» **The problem**
Beginning with the first line, copy out each line of the material until the line containing "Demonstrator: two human" has been copied as well.

» **Source material**
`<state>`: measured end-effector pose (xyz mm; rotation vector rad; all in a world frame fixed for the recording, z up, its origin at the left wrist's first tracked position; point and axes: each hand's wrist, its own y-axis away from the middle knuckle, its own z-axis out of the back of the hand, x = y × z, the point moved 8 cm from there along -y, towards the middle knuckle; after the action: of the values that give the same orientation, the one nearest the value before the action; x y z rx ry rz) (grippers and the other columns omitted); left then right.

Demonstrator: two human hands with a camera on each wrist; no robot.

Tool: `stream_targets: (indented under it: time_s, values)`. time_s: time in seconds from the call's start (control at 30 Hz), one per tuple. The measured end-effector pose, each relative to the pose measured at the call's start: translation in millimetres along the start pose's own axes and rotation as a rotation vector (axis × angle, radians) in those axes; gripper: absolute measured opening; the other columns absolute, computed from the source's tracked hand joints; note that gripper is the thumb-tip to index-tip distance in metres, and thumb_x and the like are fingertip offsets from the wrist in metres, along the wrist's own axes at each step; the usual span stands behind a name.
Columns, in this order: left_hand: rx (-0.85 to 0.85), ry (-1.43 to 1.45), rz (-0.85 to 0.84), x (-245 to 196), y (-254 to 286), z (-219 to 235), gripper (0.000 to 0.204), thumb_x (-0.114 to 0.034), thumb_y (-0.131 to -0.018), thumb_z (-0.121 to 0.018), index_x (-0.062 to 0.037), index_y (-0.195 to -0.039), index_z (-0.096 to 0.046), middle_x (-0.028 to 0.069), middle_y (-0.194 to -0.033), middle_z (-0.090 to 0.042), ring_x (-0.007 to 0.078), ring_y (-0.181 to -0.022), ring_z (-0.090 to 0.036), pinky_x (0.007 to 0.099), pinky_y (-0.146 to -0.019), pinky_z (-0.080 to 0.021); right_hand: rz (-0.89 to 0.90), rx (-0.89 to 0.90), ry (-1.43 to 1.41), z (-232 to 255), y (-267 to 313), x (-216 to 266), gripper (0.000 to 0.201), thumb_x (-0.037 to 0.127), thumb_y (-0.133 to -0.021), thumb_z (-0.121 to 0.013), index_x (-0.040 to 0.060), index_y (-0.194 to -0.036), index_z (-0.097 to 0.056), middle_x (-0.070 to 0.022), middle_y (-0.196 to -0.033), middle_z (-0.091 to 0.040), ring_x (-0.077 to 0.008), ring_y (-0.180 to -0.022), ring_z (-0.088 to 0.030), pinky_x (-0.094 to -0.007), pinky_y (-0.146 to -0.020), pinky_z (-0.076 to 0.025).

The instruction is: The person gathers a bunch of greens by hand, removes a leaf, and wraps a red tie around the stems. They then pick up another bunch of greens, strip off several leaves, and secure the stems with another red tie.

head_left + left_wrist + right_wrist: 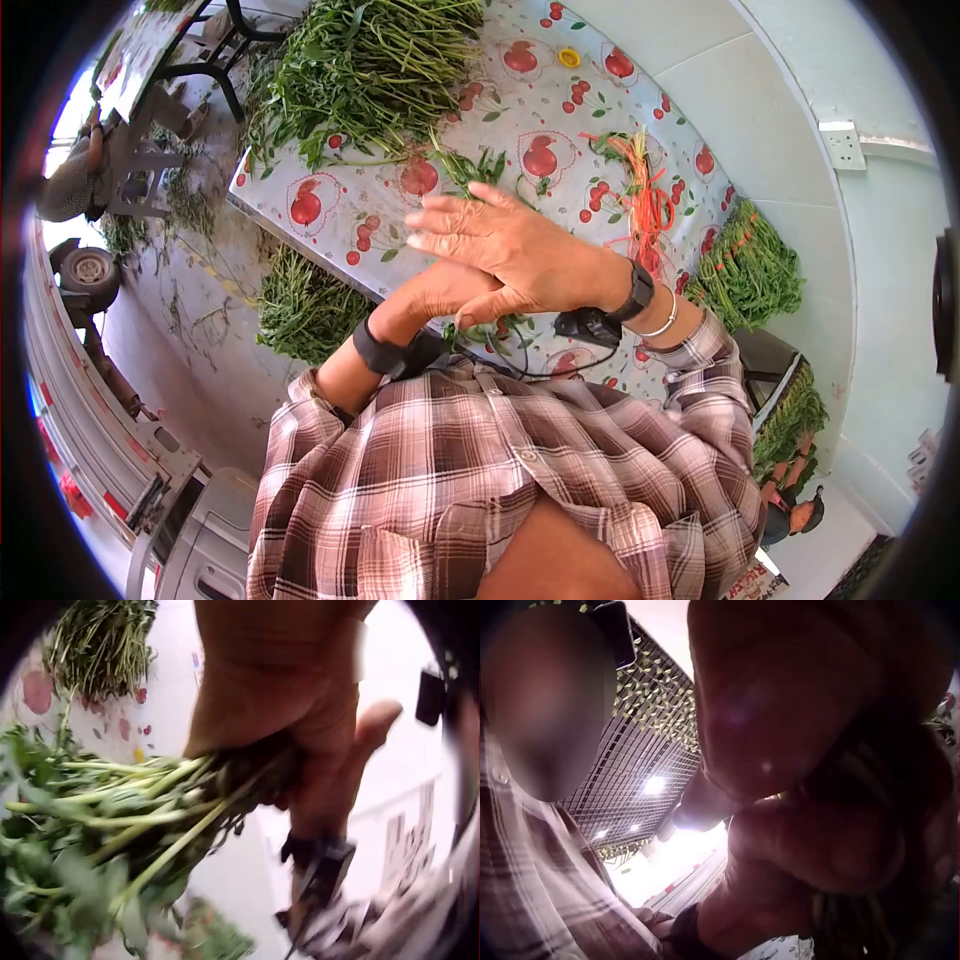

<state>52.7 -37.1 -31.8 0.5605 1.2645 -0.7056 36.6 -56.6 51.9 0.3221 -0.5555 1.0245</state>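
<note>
Stems of a bundle of leafy greens [135, 817] pass under my left hand in the left wrist view, their leaves spreading to the left. My left hand [445, 288] grips the bundle, its fingers mostly hidden from the head view by my right hand. Across the left hand lies my right hand [515, 250], palm down, with its fingers straight and its thumb out towards the shirt. Leaves [478, 168] of greens show just beyond the hands. In the dark right wrist view, curled fingers [817, 840] of the left hand sit close to stems.
A large heap of greens [370, 80] lies on the cherry-patterned tablecloth [540, 110]. Orange-red ties [645, 205] and a yellow ring [569, 57] are on it too. Tied greens [745, 265] stand at the right, more greens [310, 305] below the left edge. A black device [588, 327] trails a cable.
</note>
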Motion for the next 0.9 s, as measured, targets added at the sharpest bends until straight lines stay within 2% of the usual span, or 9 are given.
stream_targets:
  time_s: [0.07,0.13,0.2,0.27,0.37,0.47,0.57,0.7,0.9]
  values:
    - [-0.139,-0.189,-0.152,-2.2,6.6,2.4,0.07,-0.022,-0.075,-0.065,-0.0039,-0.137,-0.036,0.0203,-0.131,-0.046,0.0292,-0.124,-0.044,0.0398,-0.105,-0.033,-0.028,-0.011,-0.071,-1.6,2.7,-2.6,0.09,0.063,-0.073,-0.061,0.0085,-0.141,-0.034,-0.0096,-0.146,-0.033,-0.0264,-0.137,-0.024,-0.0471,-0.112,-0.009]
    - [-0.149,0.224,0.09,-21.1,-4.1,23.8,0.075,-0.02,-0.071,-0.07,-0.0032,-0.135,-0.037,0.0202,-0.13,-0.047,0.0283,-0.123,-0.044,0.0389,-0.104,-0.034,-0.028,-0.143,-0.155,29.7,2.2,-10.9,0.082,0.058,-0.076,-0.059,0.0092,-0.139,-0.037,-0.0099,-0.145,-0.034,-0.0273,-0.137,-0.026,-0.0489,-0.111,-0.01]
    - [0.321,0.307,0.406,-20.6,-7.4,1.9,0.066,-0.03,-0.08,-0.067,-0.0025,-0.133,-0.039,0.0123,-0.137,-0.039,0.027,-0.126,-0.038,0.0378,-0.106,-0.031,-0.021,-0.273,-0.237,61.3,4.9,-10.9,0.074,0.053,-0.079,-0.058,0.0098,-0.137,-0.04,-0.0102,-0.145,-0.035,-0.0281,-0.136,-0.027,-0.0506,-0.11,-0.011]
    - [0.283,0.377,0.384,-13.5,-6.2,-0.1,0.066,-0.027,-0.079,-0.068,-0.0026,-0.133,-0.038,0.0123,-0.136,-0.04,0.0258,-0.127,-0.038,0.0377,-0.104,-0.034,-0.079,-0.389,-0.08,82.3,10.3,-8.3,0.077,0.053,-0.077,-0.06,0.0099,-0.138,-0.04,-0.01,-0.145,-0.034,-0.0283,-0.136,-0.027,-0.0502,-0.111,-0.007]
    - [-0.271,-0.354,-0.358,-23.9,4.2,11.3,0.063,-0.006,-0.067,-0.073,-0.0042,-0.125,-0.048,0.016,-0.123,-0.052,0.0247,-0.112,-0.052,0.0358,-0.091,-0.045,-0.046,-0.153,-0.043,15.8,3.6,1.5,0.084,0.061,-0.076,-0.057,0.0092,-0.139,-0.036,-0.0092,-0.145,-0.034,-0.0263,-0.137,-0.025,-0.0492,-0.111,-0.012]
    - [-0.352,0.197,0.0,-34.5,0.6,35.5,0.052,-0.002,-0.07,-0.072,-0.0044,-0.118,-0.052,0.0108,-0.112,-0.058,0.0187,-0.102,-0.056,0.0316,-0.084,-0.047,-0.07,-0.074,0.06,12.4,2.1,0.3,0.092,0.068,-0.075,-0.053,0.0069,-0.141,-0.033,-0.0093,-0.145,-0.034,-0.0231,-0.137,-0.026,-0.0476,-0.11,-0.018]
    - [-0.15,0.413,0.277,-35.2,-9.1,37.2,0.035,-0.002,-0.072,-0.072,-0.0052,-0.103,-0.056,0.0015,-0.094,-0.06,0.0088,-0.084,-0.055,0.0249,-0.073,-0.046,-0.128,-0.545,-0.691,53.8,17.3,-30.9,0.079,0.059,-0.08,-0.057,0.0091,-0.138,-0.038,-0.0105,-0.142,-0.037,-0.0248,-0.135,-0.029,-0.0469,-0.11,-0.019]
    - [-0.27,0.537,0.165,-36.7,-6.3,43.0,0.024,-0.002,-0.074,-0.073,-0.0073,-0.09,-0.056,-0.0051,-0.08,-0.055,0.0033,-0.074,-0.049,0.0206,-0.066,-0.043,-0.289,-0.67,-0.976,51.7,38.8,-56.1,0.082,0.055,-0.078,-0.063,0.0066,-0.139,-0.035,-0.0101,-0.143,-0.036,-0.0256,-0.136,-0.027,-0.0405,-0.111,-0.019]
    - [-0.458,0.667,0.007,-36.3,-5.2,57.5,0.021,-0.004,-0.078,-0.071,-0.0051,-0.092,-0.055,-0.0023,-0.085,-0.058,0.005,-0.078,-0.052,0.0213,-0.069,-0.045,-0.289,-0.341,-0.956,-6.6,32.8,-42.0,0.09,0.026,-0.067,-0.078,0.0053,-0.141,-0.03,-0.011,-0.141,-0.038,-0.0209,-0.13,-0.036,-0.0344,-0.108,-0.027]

» **Reply to the task**
`<state>`: measured end-effector pose (xyz mm; rotation vector rad; all in a world frame fixed for the recording, z up, its origin at the left wrist's first tracked position; point and axes: each hand's wrist, its own y-axis away from the middle knuckle, its own z-axis out of the back of the hand, x = y × z, the point moved 8 cm from there along -y, towards the middle knuckle; after the action: of the values that give the same orientation, the one nearest the value before the action; x y z rx ry rz) (grippers and the other columns omitted); left then right.

Demonstrator: two human hands with a camera on each wrist; no robot.

The answer to this exercise has been written out completely.